The creation of silk fabrics requires a lot of labor and resources, so silk was precious and valuable. At first, only the Emperor, his close family, and high ranking military officials were allowed to wear silk garments. However, these rules were later relaxed during the Qing Dynasty. After the Qing Dynasty, anyone was allowed to wear silk clothing, from royalty to peasants. However, in reality, you were unlikely to see most people of society’s lower classes wearing silk, as it remained a costly fabric.

Silk was so valuable in ancient China that for a while, it was even used as a currency. During the Han dynasty, government employees were paid their salaries in silk, and farmers had to pay their taxes in grain and silk.The Emperor and Chinese government officials also used silk as diplomatic gifts in foreign relations, as foreign countries also saw the value of silk. Because silk is one of nature’s strongest natural fibers, it was deemed useful for many things other than fabric making.

Silk-Making in Europe and East Asia

It took a while for other countries in the West to discover sericulture. It was not until the High Middle Ages that Andalusia in Spain and Venice in Italy took the lead in Europe’s silk-making scene. The ancient civilization of Rome loved wearing silk garments, and silk fashion was especially popular among society’s rich and politically powerful.

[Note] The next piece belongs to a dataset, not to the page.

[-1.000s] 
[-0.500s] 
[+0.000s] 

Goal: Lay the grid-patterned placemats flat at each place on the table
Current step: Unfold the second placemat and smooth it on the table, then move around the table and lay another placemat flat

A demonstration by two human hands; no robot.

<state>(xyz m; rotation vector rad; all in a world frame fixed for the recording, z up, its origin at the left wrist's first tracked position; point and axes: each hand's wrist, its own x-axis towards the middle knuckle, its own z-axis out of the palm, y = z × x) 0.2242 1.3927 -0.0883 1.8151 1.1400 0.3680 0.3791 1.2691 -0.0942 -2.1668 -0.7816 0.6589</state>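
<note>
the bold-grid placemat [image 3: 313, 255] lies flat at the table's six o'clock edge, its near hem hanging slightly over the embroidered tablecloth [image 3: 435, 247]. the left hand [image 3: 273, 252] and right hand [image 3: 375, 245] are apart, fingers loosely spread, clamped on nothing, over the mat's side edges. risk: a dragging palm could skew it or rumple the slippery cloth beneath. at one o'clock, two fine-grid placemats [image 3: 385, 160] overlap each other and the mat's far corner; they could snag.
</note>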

Back in East Asia, the Japanese also managed to obtain silkworm eggs and to learn the art of silk farming around 300 AD. It is said they brought over the eggs from China, along with several women skilled in sericulture. Silk became very popular in Japan as one of the main fabrics used in the making of kimonos. The kimono is a traditional garment in Japan, which was commonly worn on a day to day basis at the time. Japan would later become one of the world’s largest silk producers, after China.

Silk has also managed to maintain its reputation as a luxurious fabric. Even in this modern age, silk remains one of the strongest and most long-lasting fabrics.

Benefits of Silk

Silk is hypoallergenic, and thus a great choice of fabric for those with asthma, allergies, or sensitive skin. Other than being the most hypoallergenic of all fabrics, silk also won’t irritate sensitive skin. Silk is excellent at keeping your skin hydrated and plump. Silk fabrics have insulating properties, which keeps moisture close to the skin. 

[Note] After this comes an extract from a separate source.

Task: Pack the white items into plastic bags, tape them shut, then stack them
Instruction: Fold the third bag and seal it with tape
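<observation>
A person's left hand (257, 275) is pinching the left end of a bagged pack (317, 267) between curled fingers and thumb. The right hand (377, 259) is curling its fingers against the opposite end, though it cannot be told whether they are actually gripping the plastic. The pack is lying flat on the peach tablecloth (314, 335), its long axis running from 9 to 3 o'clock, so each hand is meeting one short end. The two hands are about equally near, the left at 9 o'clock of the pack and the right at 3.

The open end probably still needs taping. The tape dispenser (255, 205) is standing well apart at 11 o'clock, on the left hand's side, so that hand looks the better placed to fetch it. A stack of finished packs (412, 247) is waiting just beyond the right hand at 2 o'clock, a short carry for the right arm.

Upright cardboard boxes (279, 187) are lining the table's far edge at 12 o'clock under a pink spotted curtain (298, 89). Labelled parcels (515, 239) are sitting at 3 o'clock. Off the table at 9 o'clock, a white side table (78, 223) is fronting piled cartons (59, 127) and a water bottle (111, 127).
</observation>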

Silk also has other qualities that are ideal for the fashion industry. For example, silk clothing has vibrant colors, as silk can very easily absorb dyes. Silk also has a beautiful drape that can be used to create beautiful gowns and other designs. Its beautiful drape makes silk clothing flattering on the body.

Silk can improve sleep. If you have ever experienced the luxury of sleeping in silk, you would be familiar with how quickly you can fall asleep while being enveloped in this material.  

The softness of the material coaxes your nervous system into relaxing, allowing you to achieve the full cycle of sleep necessary. 

Silk brings so much to our lives. Not only is silk all natural, but it is also very durable and resistant, meaning the average piece of silk will last for quite a while, years and even decades.